**EXERCISE BRIEF**
The lines to be copied are those below that contain "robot".

Saved data entries:
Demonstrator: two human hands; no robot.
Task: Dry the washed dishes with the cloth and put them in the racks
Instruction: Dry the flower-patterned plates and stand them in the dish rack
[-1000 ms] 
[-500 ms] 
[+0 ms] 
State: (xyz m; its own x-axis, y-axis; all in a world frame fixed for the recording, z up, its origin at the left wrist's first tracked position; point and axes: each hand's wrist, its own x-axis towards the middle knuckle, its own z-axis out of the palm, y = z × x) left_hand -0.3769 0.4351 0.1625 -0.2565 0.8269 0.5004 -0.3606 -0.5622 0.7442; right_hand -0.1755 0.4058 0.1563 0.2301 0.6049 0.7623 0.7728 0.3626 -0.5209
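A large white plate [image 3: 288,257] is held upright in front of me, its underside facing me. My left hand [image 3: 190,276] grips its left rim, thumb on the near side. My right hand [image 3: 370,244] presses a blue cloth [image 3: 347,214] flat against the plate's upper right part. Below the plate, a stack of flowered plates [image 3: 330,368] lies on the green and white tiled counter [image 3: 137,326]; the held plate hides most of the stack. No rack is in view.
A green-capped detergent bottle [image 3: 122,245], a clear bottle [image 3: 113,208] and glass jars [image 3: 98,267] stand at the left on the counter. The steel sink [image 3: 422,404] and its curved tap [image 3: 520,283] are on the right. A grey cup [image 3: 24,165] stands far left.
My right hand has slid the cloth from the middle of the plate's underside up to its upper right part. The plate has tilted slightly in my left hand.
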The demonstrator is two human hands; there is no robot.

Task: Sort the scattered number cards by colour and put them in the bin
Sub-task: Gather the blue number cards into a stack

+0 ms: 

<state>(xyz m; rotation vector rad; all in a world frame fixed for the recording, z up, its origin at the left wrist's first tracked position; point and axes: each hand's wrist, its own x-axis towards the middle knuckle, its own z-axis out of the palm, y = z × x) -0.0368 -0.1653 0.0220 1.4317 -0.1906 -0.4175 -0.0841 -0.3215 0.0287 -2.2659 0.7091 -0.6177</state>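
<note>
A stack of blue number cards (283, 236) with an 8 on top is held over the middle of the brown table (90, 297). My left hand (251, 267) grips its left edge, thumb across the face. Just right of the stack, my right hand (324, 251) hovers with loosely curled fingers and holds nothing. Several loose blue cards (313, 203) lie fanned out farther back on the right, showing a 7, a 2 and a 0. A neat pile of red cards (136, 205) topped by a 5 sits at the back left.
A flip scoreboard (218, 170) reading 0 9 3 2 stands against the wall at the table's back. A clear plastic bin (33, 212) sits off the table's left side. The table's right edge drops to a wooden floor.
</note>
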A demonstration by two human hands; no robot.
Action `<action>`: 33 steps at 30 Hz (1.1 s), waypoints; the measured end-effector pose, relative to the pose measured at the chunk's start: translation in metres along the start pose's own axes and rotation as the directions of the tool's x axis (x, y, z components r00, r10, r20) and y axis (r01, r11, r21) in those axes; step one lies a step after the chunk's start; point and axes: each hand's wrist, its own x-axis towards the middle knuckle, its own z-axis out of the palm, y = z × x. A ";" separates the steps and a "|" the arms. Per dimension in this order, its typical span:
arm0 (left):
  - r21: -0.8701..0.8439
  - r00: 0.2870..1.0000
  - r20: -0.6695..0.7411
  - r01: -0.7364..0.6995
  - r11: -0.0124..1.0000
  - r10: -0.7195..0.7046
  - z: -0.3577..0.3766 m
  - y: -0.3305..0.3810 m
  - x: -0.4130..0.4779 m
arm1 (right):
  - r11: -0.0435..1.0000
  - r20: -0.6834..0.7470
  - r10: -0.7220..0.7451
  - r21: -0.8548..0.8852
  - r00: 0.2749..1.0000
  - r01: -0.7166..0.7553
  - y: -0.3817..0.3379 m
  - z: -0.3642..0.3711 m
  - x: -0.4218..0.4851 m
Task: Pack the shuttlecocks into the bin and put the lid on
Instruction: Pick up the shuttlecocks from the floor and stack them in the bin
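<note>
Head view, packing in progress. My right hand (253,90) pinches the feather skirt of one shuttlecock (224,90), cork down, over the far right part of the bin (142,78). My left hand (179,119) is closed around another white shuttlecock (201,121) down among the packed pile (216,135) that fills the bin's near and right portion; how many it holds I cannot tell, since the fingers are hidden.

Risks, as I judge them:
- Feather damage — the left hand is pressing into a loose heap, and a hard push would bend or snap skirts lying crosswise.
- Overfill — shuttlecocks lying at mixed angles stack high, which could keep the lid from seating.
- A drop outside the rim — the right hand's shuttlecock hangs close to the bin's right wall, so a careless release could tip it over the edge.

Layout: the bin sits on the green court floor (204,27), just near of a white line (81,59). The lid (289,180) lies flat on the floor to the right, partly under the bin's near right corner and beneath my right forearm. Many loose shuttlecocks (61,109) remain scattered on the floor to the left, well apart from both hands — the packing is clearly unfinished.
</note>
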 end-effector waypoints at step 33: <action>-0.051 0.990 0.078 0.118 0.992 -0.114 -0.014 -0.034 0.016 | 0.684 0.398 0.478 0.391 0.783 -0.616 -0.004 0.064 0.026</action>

**SOLUTION FOR THIS EXERCISE**
Demonstrator: two human hands; no robot.
The demonstrator is two human hands; there is no robot.
A demonstration by two human hands; no robot.

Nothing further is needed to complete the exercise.